Abstract
Thyroid cancer is the most common cancer of the endocrine system and has exhibited a steady rise in incidence over the last 30 years. The management of thyroid cancer requires a multidisciplinary approach and imaging is important for diagnosis, staging, surveillance and risk stratification. Anatomical imaging techniques, such as ultrasound, computed tomography (CT) and MRI, are used for the detection and characterization of thyroid nodules, assessment of nodal disease and to evaluate for extrathyroidal spread of disease prior to surgery. Functional imaging using 123I and 131I studies provide important prognostic information, confirm radioiodine avidity of tumor in preparation for 131I therapy and detect metastatic disease, thereby directing further management. Hybrid imaging combines the individual strengths of the anatomical and functional imaging modalities, providing the clinician with a powerful management tool. In this article, we look at the role of imaging, with a particular focus on the emerging role of hybrid imaging modalities, such as single photon emission computed tomography/CT and positron emission tomography/CT, in the management of differentiated thyroid cancer.

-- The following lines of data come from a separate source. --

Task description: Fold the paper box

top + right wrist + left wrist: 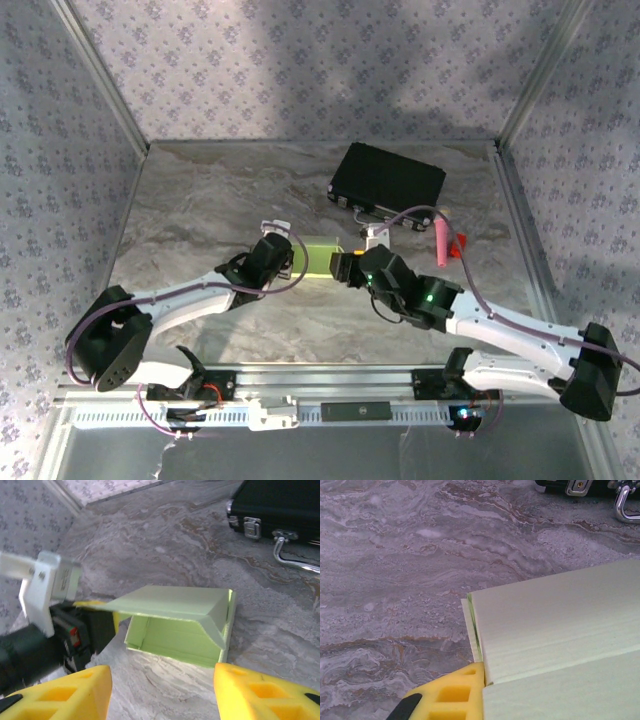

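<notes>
Box [322,259] at worktop [200,190] centre, half formed, one end open. Left fingers [451,696] pinch its top flap's edge; right fingers [260,692] wide, empty, facing the opening. Thin card, likely light, creases easily: grip flaps near folds.

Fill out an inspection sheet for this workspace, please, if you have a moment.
Surface: marbled table, dry and flat.
Job's things: pale green box, partly folded, top flap raised, open side facing the right gripper.
Clutter: black case at the far side; pink item and red item beside it.
Grippers: left gripper shut on the box's flap; right gripper open, short of the box.
Cables: purple cables along both arms, one looping near the case.
Surroundings: patterned walls, metal frame.
</notes>
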Available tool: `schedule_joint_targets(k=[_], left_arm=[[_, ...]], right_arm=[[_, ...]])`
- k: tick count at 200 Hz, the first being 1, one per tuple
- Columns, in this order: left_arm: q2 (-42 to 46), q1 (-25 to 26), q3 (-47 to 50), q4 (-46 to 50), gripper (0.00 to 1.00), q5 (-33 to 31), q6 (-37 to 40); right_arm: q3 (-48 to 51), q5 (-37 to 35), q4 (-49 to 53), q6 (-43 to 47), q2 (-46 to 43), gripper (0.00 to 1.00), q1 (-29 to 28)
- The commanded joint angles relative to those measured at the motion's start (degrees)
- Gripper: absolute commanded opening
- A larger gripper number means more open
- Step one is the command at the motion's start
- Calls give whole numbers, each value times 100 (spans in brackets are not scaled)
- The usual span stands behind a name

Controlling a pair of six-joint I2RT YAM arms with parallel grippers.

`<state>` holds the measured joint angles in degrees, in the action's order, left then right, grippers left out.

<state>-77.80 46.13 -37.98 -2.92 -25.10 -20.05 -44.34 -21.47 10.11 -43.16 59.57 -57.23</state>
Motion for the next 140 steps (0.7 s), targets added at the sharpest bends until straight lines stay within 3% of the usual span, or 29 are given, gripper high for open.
schedule_joint_targets(k=[1,41,92,120,140], left_arm=[[48,76,190,-246,11,19,-69],[39,131,308,-291,16,6,-90],[168,185,400,-214,28,-28,-253],[253,210,444,-127,30,10,-287],[451,227,482,-10,38,106,-364]], right_arm=[[-219,277,-118,-606,130,56,349],[-774,929,-448,-1198,835,47,857],[-1177,1433,-965,-1675,2094,38,915],[-1182,1575,-1126,-1671,2432,36,944],[-1169,1611,-1120,-1653,2562,36,975]])
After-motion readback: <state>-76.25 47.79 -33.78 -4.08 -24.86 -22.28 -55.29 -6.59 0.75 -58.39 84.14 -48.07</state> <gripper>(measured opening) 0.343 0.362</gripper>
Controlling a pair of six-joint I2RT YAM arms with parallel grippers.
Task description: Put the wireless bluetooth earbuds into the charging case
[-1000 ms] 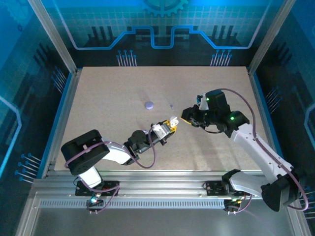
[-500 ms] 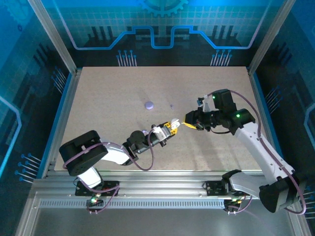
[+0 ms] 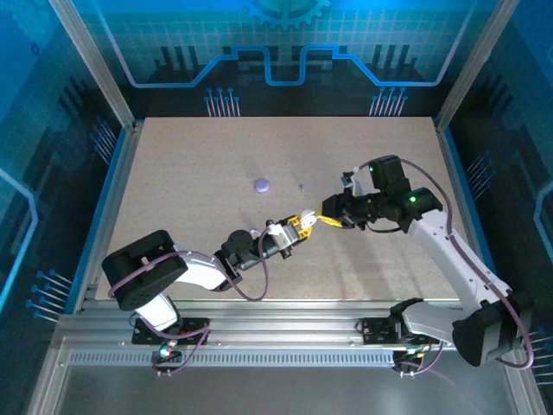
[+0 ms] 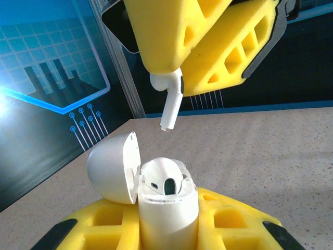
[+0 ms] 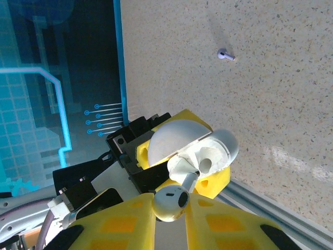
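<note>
The white charging case stands upright with my left gripper shut on it, and its lid is swung open to the left. Just above the case hangs a white earbud, stem pointing down at the open slots, with my right gripper shut on its head. In the right wrist view the stem tip sits at the rim of the case. From above, the two grippers meet tip to tip at mid table. The second earbud lies loose on the table.
A small round lavender object lies on the tan table, left of the loose earbud. Blue walls and metal posts fence the table on three sides. A metal rail runs along the near edge.
My right gripper has moved left and slightly down with the earbud, closing the gap to the left gripper. The left gripper has barely shifted.
</note>
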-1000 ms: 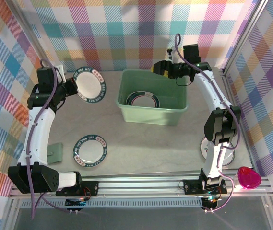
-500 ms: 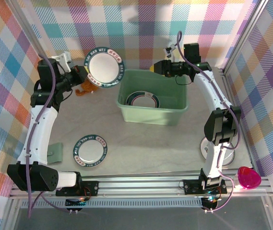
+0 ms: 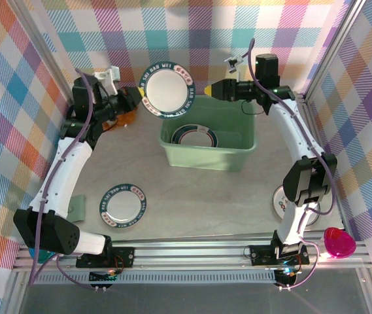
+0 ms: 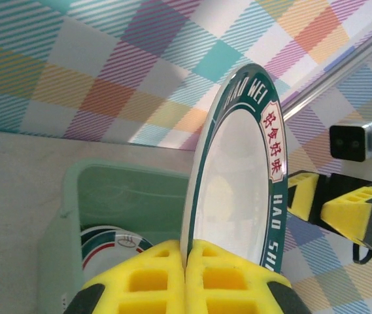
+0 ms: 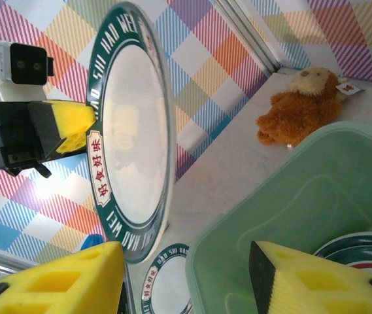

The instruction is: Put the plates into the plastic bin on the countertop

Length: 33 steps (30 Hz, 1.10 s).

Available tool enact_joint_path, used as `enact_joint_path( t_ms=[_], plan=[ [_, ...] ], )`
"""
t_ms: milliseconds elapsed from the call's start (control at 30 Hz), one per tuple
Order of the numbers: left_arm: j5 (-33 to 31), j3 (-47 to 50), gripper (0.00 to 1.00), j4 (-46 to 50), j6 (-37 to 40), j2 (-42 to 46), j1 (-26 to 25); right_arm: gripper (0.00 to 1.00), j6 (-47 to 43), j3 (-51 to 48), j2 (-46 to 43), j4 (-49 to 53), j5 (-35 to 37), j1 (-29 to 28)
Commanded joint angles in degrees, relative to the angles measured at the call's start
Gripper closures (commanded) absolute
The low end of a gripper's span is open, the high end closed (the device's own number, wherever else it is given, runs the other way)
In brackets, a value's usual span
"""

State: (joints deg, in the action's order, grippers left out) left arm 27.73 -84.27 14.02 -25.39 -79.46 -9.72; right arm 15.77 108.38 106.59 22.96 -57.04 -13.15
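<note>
My left gripper [image 3: 138,97] [image 4: 187,252] is shut on the rim of a white plate [image 3: 167,88] [image 4: 238,176] with a dark green lettered band. It holds the plate on edge above the back left corner of the mint-green plastic bin [image 3: 205,157] [image 4: 107,190]. My right gripper [image 3: 210,89] [image 5: 186,261] hangs open over the bin's back rim, facing that plate [image 5: 133,131] and apart from it. One banded plate [image 3: 195,136] [image 5: 362,252] lies in the bin. A matching green-rimmed plate [image 3: 123,205] lies on the countertop [image 3: 172,190] front left. Another plate [image 3: 284,203] sits partly under the right arm.
A brown plush toy [image 5: 301,104] [image 3: 125,118] lies at the back wall behind the left arm. A pink heart-shaped object [image 3: 338,243] rests on the front rail at the right. A small pale green piece [image 3: 76,207] lies by the left arm. Plaid walls close in three sides.
The left arm has lifted the plate and carried it right, from the back left of the counter to above the bin's corner. The right gripper rose slightly and stays open.
</note>
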Motion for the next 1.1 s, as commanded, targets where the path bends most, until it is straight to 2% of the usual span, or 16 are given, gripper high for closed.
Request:
enact_joint_path(
  t_ms=[0,367,567,733,867,1067],
  plan=[
    [2.2,-0.4,1.00,-7.5,-2.0,0.4,-1.0,0.48,-0.3,-1.0,-1.5,-0.3,0.7,-0.9],
    [1.9,0.2,1.00,-9.8,-2.4,-1.1,-3.1,0.53,3.5,-6.8,-4.3,-7.1,0.2,-1.4],
    [0.6,0.3,1.00,-9.2,-1.7,-0.7,-3.1,0.53,0.6,-9.3,-6.6,-4.2,4.5,-1.0],
    [0.0,0.4,1.00,-8.8,-1.3,-0.4,-3.1,0.50,3.9,-14.1,-9.5,-10.5,4.9,0.5],
    [1.4,1.0,1.00,-11.1,-3.0,-1.0,-3.5,0.45,5.8,-15.6,-10.1,-15.4,0.7,0.4],
    [1.6,0.8,1.00,-11.5,-2.9,-1.6,-5.0,0.43,7.7,-15.7,-9.4,-17.2,0.6,-0.6]
  ],
)
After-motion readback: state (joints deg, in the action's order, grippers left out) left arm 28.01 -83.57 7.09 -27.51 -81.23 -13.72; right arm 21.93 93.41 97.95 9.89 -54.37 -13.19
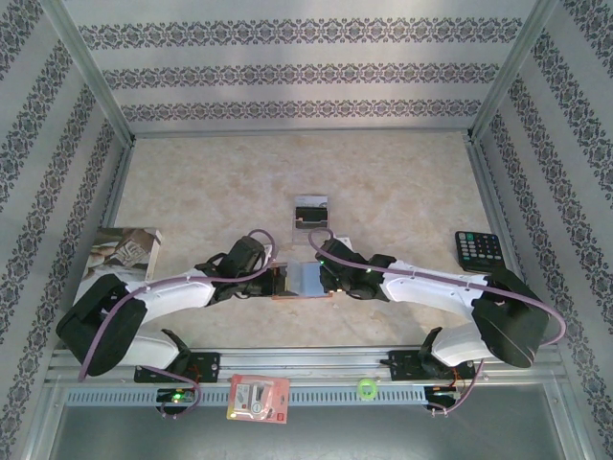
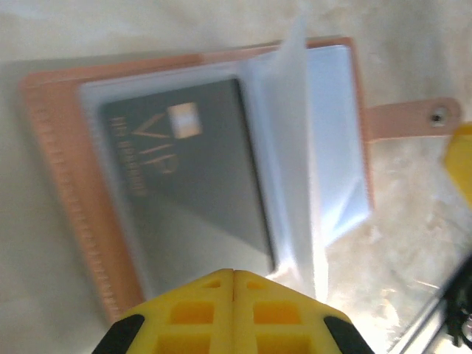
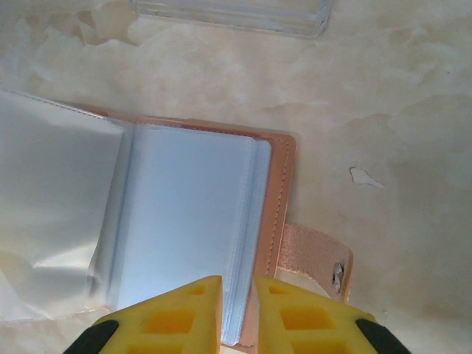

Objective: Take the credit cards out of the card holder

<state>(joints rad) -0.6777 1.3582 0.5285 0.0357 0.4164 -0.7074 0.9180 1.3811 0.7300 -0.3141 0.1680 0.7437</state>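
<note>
The card holder [image 1: 305, 281] lies open on the table between my two grippers, with a brown rim [image 2: 55, 147] and clear sleeves. A grey credit card [image 2: 192, 177] marked VIP sits inside a sleeve on its left half. My left gripper [image 2: 234, 274] is shut, its tips touching at that card's near edge. My right gripper [image 3: 236, 284] is closed on the edge of the sleeve stack beside the holder's brown border [image 3: 282, 192]. Another silvery card with a dark band [image 1: 311, 207] lies on the table beyond the holder. A glossy card edge [image 3: 228, 15] lies past the holder.
A black calculator [image 1: 479, 251] lies at the right. A printed magazine [image 1: 124, 251] sits at the left. A red-and-white packet [image 1: 258, 397] and a green ring [image 1: 367, 387] rest on the front rail. The holder's snap strap [image 3: 313, 254] sticks out sideways.
</note>
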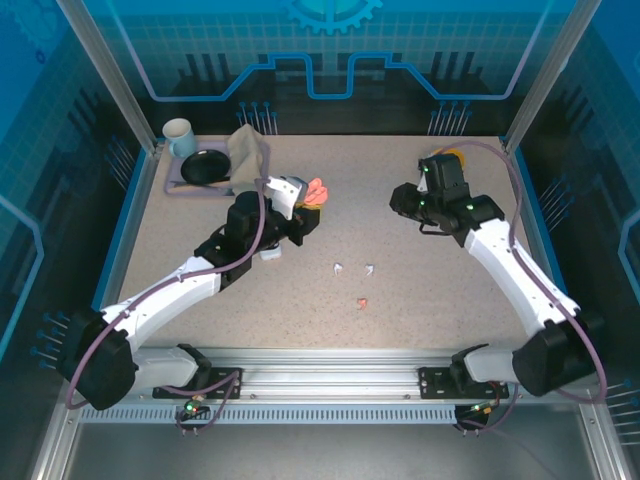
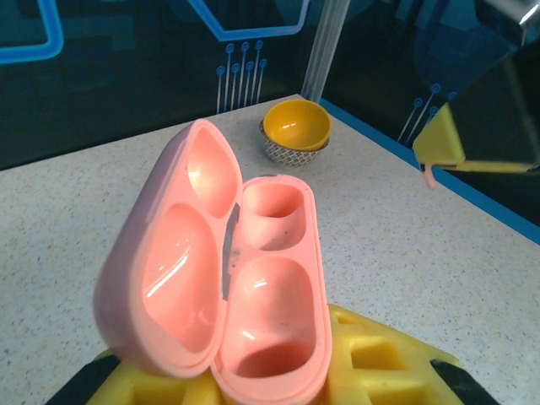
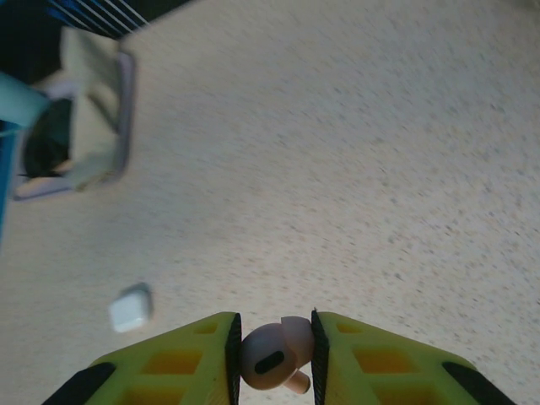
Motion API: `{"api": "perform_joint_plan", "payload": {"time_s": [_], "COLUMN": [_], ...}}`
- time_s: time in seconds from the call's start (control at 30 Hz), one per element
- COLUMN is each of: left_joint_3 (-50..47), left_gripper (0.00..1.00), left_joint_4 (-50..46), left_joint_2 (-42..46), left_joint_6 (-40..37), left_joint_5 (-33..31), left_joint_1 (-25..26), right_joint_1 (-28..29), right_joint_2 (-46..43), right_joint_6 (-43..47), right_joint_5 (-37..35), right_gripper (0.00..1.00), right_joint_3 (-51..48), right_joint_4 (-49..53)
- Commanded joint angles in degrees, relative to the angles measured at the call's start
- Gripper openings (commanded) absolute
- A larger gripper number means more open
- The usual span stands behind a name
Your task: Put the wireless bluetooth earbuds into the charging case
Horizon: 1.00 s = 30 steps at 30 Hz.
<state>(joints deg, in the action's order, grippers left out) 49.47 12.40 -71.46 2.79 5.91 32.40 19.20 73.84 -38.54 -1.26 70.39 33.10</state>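
Nearest, a pinkish earbud [image 3: 268, 360] is pinched in the right claw [image 3: 273, 333], an open pink charging case [image 2: 228, 278] clamped in the left claw [image 2: 261, 380]. Overhead, two white earbuds [image 1: 340, 268] and a seemingly pink earbud [image 1: 361, 303] are shown loose on the worktop [image 1: 450, 300].

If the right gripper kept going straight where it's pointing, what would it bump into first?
Most likely the bare table, with the pink earbud pinched in the right gripper touching down first. The white case lies off to one side; depth is hard to judge.
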Motion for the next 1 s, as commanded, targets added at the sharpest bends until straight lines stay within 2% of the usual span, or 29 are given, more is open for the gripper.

Financial & competing interests disclosure
The authors have no relevant affiliations or financial involvement with any organization or entity with a financial interest in or financial conflict with the subject matter or materials discussed in the manuscript. This includes employment, consultancies, honoraria, stock ownership or options, expert testimony, grants or patents received or pending, or royalties.
No writing assistance was utilized in the production of this manuscript.